**Work to be completed**
Copy all of the records word for word.

**Supplied records**
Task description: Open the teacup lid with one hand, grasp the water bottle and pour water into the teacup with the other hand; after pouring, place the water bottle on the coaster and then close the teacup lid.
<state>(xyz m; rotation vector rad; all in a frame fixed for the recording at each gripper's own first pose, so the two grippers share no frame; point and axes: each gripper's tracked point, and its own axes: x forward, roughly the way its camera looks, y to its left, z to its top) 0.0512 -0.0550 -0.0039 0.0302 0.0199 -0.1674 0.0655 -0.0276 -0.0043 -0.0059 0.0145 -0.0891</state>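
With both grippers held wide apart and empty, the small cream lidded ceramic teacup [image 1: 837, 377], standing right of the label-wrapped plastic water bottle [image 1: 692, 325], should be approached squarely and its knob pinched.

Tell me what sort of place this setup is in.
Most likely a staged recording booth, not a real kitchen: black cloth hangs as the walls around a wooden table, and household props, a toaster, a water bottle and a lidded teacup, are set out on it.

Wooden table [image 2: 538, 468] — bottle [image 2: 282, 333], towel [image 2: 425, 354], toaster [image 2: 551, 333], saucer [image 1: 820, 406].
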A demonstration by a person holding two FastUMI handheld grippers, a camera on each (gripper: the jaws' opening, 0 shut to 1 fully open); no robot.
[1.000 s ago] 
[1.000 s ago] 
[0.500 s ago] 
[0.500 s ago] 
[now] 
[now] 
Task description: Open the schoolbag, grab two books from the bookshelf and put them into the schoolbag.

**Reply**
Task description: Open the teacup lid with one hand, grasp the water bottle and pour water into the teacup with the other hand; after pouring, place the water bottle on the coaster and then close the teacup lid.
<state>(xyz m; rotation vector rad; all in a frame fixed for the recording at each gripper's own first pose, so the two grippers share no frame; point and axes: each gripper's tracked point, and its own axes: x forward, roughly the way its camera looks, y to its left, z to its top) 0.0512 -0.0550 -0.0039 0.0302 0.0199 -0.1674 0.0655 -0.0276 -0.0043 -0.0059 0.0145 -0.0891</state>
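With both grippers held wide apart and empty, the small cream lidded ceramic teacup [image 1: 837, 377], standing right of the label-wrapped plastic water bottle [image 1: 692, 325], should be approached squarely and its knob pinched.

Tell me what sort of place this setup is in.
Most likely a staged recording booth, not a real kitchen: black cloth hangs as the walls around a wooden table, and household props, a toaster, a water bottle and a lidded teacup, are set out on it.

Wooden table [image 2: 538, 468] — bottle [image 2: 282, 333], towel [image 2: 425, 354], toaster [image 2: 551, 333], saucer [image 1: 820, 406].
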A demonstration by a person holding two FastUMI handheld grippers, a camera on each (gripper: the jaws' opening, 0 shut to 1 fully open); no robot.
[1.000 s ago] 
[1.000 s ago] 
[0.500 s ago] 
[0.500 s ago] 
[now] 
[now] 
Task description: Open the schoolbag, grab two books from the bookshelf and put them into the schoolbag.

Exercise complete, with nothing further to add.